● **PROBLEM TO WORK ON**: Transcribe the data exactly.

━━━ DATA SEGMENT

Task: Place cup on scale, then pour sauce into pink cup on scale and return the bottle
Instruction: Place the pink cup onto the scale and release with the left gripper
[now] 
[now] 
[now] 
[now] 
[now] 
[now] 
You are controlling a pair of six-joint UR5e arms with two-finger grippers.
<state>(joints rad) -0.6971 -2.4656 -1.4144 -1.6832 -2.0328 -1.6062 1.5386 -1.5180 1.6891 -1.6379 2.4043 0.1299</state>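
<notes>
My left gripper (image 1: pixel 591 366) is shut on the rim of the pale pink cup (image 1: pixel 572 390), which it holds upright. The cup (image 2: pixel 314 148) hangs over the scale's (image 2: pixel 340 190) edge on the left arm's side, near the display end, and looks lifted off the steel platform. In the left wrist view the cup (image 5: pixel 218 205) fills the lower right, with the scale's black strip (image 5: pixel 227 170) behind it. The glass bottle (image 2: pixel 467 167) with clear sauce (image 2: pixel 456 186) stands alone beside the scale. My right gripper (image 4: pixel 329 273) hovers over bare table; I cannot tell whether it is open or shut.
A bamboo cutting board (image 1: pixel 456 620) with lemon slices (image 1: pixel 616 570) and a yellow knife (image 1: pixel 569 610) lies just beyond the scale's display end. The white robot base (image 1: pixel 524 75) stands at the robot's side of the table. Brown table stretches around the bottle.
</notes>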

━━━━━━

● **RESPONSE AREA**:
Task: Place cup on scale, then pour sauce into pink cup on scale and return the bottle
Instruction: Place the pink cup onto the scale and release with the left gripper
[now] 
[now] 
[now] 
[now] 
[now] 
[now] 
You are controlling a pair of six-joint UR5e arms with two-finger grippers.
<state>(joints rad) -0.6971 -2.4656 -1.4144 -1.6832 -2.0328 -1.6062 1.5386 -1.5180 1.6891 -1.6379 2.4043 0.1299</state>
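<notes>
My left gripper (image 1: pixel 591 366) is shut on the rim of the pale pink cup (image 1: pixel 572 390), which it holds upright. The cup (image 2: pixel 314 148) hangs over the scale's (image 2: pixel 340 190) edge on the left arm's side, near the display end, and looks lifted off the steel platform. In the left wrist view the cup (image 5: pixel 218 205) fills the lower right, with the scale's black strip (image 5: pixel 227 170) behind it. The glass bottle (image 2: pixel 467 167) with clear sauce (image 2: pixel 456 186) stands alone beside the scale. My right gripper (image 4: pixel 329 273) hovers over bare table; I cannot tell whether it is open or shut.
A bamboo cutting board (image 1: pixel 456 620) with lemon slices (image 1: pixel 616 570) and a yellow knife (image 1: pixel 569 610) lies just beyond the scale's display end. The white robot base (image 1: pixel 524 75) stands at the robot's side of the table. Brown table stretches around the bottle.
</notes>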

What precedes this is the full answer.